By Andrew Jolly, Doctoral Researcher
School of Social Policy, University of Birmingham
Food poverty is a pressing global issue, there are an estimated 815 million people in the world today who are chronically undernourished and eradicating the issue of world hunger is one of the UN sustainable development goals.
The Food Standards Agency estimates that 8% of the UK population is food insecure, meaning that they don’t have “physical and economic access to sufficient, safe and nutritious food”, but there is very little research about who is most at risk of food insecurity in the UK. Unsurprisingly, people on a low income are more likely to be food insecure, and short-term problems with benefit payments such as delays and sanctions have been cited as the most common reason for food insecurity.
However, for undocumented migrants problems with food insecurity can be longer term and more intractable. During my research in Birmingham I found that nine out of ten undocumented migrant households were food insecure (six out of ten were severely so). This rate was a shocking twelve times higher than the general population in England, Wales and Northern Ireland. Many had been food insecure for more than a decade, and some were completely destitute, with no regular income at all. One mother I spoke to had resorted to drinking sugared water when her family ran out of food.

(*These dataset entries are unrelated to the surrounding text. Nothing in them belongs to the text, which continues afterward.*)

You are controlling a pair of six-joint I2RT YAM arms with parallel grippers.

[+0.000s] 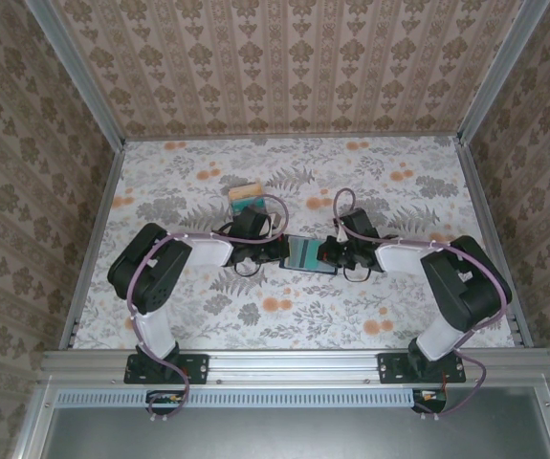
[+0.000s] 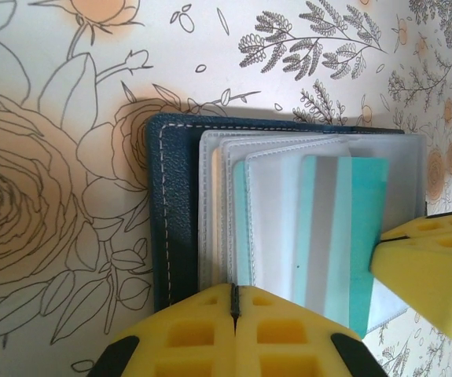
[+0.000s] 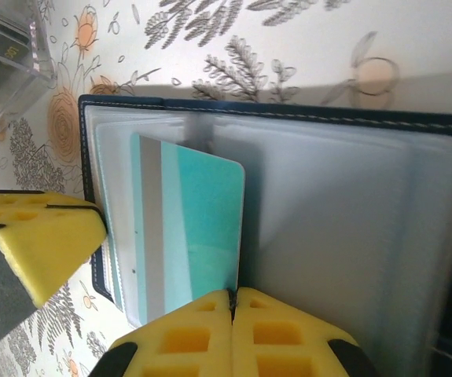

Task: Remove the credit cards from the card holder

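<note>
Extracting not yet complete: teal card (image 3: pixel 186 228) partly drawn from pocket, lying on open holder (image 1: pixel 310 254) at table centre. Left gripper (image 2: pixel 234 302) fingers pressed shut at holder edge. Right gripper (image 3: pixel 232 302) fingers likewise shut at card edge; grip on card not determinable. Contents of other pockets unclear. No legible writing.

Card holder (image 2: pixel 177 220): grained navy leatherette, pale stitching, frosted plastic sleeves (image 2: pixel 214 204). Teal card (image 2: pixel 343 236): smooth, glossy plastic. Tabletop (image 2: pixel 53 196): matt floral print.
</note>
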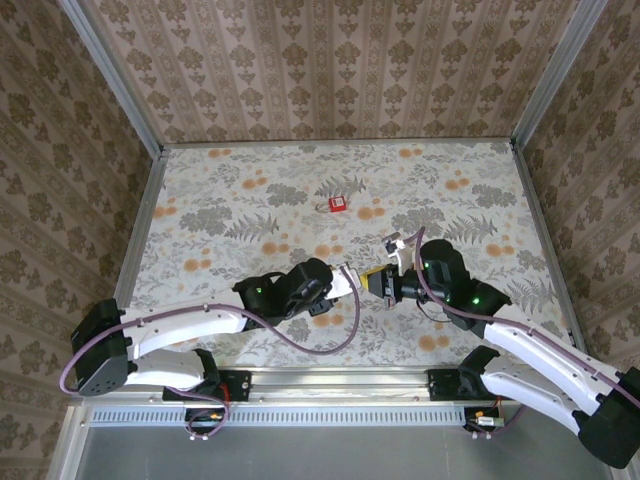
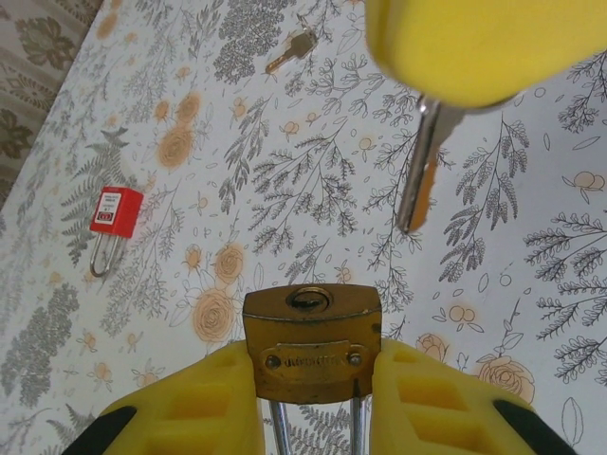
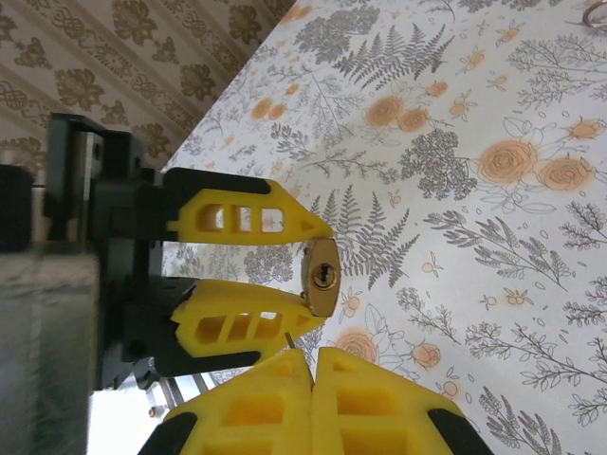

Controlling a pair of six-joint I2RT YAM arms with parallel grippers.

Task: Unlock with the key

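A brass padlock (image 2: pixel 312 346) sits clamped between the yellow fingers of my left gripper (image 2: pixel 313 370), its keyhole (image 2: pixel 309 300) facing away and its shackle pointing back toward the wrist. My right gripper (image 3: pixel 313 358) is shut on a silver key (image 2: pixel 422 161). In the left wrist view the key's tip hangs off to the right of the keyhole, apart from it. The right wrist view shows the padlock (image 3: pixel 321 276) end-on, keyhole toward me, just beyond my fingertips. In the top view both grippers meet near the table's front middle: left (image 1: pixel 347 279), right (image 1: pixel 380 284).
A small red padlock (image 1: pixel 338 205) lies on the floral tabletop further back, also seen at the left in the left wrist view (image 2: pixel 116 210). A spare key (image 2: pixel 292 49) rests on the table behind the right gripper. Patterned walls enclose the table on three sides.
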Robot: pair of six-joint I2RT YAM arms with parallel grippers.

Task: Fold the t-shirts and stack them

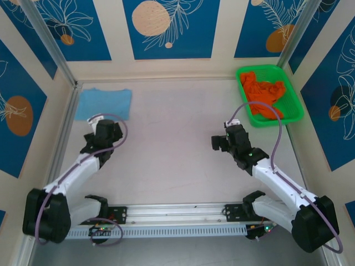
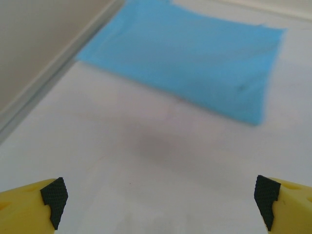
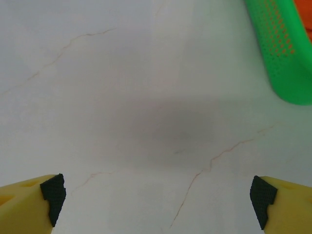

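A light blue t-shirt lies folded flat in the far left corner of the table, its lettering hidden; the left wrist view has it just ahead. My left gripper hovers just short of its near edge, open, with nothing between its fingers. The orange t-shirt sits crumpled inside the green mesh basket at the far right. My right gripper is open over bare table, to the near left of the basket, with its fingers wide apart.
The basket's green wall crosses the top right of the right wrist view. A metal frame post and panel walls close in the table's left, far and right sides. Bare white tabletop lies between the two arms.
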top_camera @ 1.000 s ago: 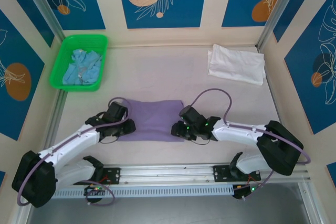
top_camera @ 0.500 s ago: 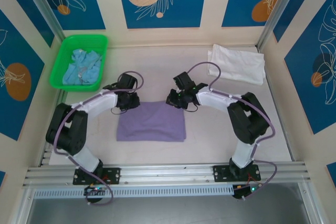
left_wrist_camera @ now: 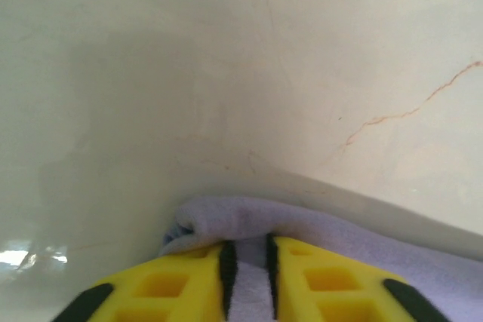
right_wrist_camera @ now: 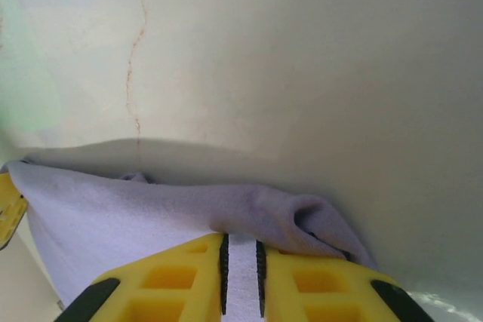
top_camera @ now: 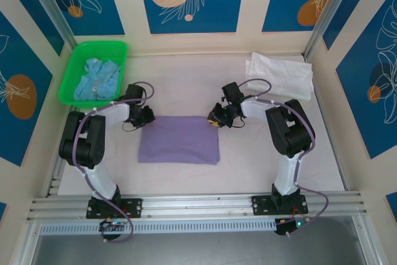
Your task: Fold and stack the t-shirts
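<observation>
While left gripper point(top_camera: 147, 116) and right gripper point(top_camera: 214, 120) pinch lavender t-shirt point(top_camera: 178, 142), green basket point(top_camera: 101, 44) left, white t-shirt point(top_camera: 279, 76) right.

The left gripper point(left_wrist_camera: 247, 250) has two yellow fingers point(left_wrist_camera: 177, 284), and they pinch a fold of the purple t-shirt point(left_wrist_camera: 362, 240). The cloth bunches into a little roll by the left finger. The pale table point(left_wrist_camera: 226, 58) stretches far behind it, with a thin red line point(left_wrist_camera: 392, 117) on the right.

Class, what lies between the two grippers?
The lavender t-shirt, folded, its far edge spanning from the left gripper to the right gripper, as the top view shows.
</observation>
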Controlling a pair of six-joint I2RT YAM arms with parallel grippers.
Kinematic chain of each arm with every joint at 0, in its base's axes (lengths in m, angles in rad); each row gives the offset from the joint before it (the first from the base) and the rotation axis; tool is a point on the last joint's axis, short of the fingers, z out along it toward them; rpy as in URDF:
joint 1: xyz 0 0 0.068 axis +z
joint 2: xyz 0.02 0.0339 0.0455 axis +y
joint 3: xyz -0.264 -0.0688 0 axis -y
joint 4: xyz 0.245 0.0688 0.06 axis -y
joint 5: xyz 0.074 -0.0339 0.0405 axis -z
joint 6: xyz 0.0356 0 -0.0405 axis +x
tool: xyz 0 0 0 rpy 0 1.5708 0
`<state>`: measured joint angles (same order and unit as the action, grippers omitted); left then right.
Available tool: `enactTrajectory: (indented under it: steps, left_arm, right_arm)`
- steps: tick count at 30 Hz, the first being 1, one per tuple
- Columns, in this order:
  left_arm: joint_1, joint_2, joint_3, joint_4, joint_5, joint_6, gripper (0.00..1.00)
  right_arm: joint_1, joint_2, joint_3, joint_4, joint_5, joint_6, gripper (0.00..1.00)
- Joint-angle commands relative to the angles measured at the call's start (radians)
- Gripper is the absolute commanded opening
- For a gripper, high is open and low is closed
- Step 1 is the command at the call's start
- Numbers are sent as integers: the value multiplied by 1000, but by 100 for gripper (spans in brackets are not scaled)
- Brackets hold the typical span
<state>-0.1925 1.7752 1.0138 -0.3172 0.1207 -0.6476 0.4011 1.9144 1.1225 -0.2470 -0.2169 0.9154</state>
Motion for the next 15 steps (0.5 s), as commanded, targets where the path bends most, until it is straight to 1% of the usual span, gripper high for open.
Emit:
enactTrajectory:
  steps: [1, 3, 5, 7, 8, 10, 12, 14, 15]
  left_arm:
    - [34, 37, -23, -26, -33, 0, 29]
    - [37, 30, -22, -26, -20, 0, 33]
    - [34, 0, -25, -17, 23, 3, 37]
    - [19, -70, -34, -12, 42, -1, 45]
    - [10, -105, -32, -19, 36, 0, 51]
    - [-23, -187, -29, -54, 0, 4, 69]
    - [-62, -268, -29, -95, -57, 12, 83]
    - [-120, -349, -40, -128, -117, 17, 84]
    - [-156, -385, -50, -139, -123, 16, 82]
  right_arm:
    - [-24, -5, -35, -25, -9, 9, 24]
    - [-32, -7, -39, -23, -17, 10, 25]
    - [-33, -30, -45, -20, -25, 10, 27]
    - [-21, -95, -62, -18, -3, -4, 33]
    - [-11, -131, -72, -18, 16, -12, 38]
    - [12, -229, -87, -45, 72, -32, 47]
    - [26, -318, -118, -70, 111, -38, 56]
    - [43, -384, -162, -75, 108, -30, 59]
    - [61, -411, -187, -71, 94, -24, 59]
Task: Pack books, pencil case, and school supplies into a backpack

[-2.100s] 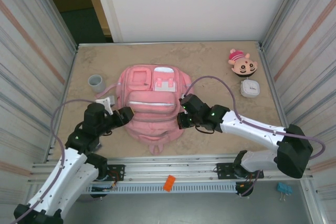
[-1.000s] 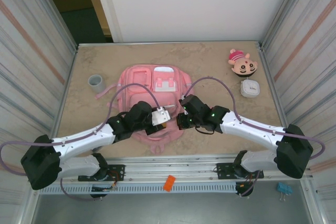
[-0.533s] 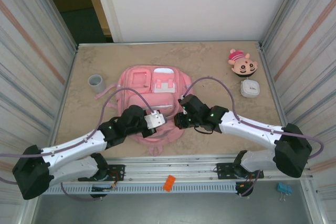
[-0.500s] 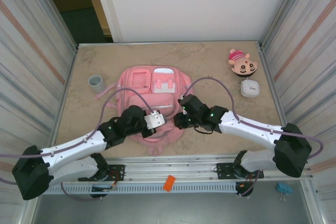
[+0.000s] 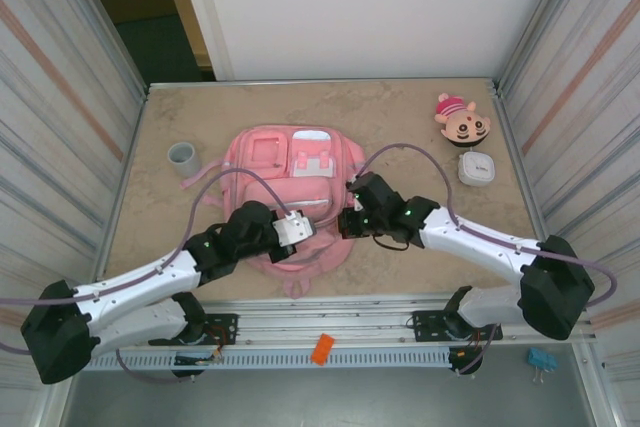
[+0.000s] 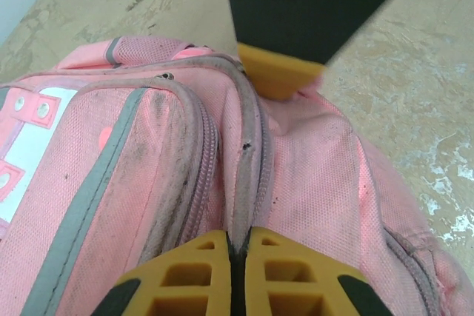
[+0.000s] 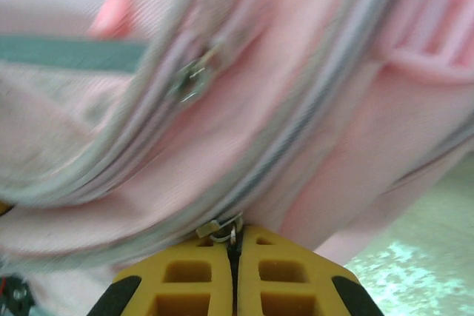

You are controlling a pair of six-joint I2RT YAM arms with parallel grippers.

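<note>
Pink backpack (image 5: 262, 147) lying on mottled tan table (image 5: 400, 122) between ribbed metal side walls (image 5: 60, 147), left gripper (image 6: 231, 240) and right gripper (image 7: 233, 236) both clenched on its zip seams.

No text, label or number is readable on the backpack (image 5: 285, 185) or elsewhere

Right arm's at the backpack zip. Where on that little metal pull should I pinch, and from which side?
Pinch the small metal pull tab on the backpack, across its flat faces. It lies on the zip line right against the right gripper's shut fingertips, hanging toward them, so come straight along the seam from that side. The blur hides whether it is already pinched.
</note>
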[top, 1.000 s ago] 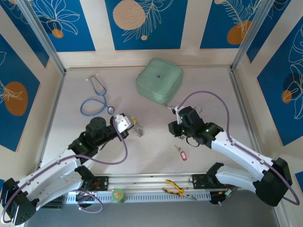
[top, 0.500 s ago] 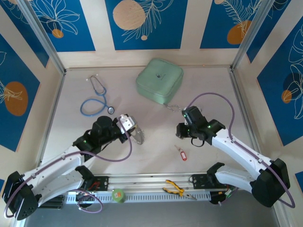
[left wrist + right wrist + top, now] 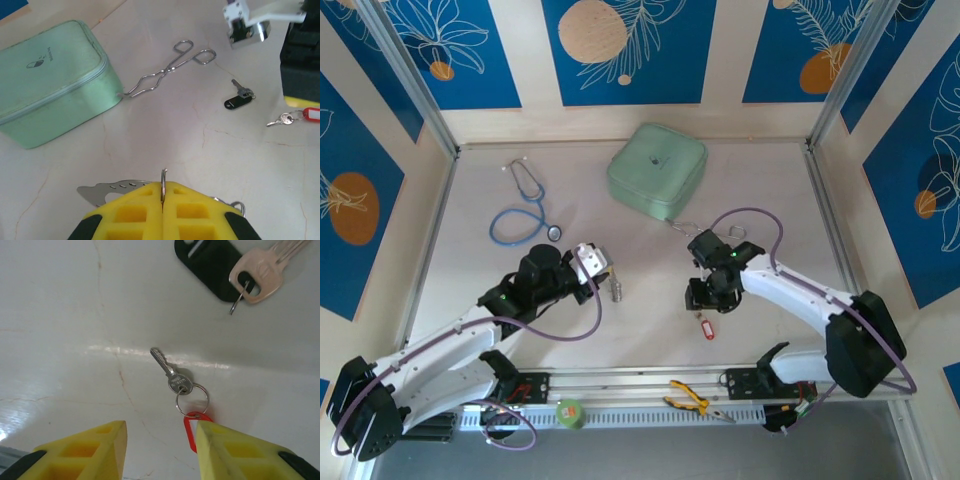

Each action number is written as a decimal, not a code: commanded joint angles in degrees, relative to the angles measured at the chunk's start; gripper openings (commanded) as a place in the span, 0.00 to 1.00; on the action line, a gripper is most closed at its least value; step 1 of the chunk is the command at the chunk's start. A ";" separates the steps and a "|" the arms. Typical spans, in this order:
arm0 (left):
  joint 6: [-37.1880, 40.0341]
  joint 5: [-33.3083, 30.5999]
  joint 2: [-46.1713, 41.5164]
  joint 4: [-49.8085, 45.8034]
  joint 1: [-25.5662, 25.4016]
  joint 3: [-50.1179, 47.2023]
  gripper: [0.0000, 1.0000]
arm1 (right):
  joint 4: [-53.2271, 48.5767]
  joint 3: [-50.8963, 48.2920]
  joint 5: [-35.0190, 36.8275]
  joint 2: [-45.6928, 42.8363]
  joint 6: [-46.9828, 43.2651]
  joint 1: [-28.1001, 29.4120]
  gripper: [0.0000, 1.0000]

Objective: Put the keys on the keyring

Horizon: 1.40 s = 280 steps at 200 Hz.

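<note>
Toward the middle of the desk [image 3: 650,250], a little to the left, the left gripper [image 3: 163,189] has its jaws pressed together on the thin wire of the keyring [image 3: 163,176] — the loop stands edge-on between the yellow pads, and a flat silver piece [image 3: 107,190] pokes out beside them. Seen from above, small metal bits hang at that gripper's tip. To the right, the right gripper [image 3: 160,432] hangs low over the desk, its jaws apart with nothing between them. The small key [image 3: 172,377] lies flat just ahead of them on its split ring, and its red tag [image 3: 192,422] sits right against one yellow finger — touching or not, I cannot tell. A second key [image 3: 262,272] on a black tag [image 3: 207,262] lies a little beyond. Farther back rest silver forceps [image 3: 167,72], their tips at the edge of a pale green zipped case [image 3: 50,85]. A blue stethoscope [image 3: 525,205] lies at the far left, and yellow-handled pliers [image 3: 692,402] sit on the near rail.
</note>
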 commanded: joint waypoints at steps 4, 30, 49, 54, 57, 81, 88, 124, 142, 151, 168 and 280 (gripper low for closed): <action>-0.27 1.90 -0.69 -0.02 -0.39 2.11 0.00 | -2.33 -0.30 -0.02 2.78 2.62 0.95 0.41; -0.10 2.07 -1.15 -0.36 -0.34 1.85 0.00 | -2.53 -2.14 1.52 4.34 5.33 1.45 0.43; -0.10 2.08 -1.16 -0.26 -0.38 1.82 0.00 | -2.79 -3.24 2.04 5.74 6.88 1.79 0.45; 0.00 2.09 -1.11 -0.27 -0.35 1.76 0.00 | -2.77 -3.51 1.98 6.13 7.08 2.04 0.46; -0.04 2.12 -1.10 -0.26 -0.37 1.76 0.00 | -2.79 -3.61 1.89 6.42 7.28 2.16 0.46; 0.18 2.08 -1.14 -0.35 -0.43 1.76 0.00 | -1.57 -3.24 -0.28 7.73 7.27 3.81 0.41; 0.27 2.08 -1.17 -0.38 -0.43 1.76 0.00 | -0.55 -3.09 -2.13 7.96 6.85 4.16 0.40; 0.33 1.59 -1.84 -0.70 -0.35 1.50 0.00 | 2.32 -1.35 -7.00 9.07 5.87 5.96 0.23; 0.35 1.47 -2.11 -0.88 -0.36 1.41 0.00 | 1.70 -0.26 -5.60 9.03 5.49 5.93 0.12; 0.38 1.32 -2.19 -0.88 -0.42 1.28 0.00 | 1.54 0.36 -4.68 9.02 5.09 5.68 0.09; 0.48 1.13 -2.37 -0.63 -0.43 0.99 0.00 | 1.47 1.25 -3.61 8.92 4.45 5.15 0.05; 0.87 1.46 -2.81 -0.53 -0.40 0.88 0.00 | -0.55 5.87 3.66 10.68 6.76 5.57 0.41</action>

So why do undocumented migrants experience such high levels of food insecurity? The reasons are complex, but there are two main factors behind the long-term lack of enough money for a balanced diet. First, undocumented migrants are not legally allowed to take up paid employment, meaning they are at risk of labour exploitation through work in the informal economy, or alternatively have no access to paid work at all. Second, in common with most migrants from outside the EU, undocumented migrants are subject to the No Recourse to Public Funds (NRPF) , a provision in the immigration rules preventing access to most mainstream social security benefits including Universal Credit and local authority homelessness assistance. Without the right to work or being able to claim benefits, families are left struggling to make ends meet.
In most cases the families I interviewed were from the same Caribbean countries as the Windrush Generation – you could call them the Air Jamaica Generation, after the former Jamaican national airline which regularly flew from Kingston to Heathrow from 1974 until 2015. However, unlike the Windrush generation who came to the UK before 1973, Jamaican nationals who came to the UK after 1974 are ‘subject to immigration control’. So if they become undocumented, they are a target of the increasing immigration restrictions designed to deter irregular migrants, such as the now notorious ‘Hostile Environment’.
So, the result is that, coincidentally, those Jamaicans who came to the UK during the years that Air Jamaica was operating a transatlantic service from Kingston to London are at higher risk of food poverty than those who came to the UK before and had entitlement to the welfare state.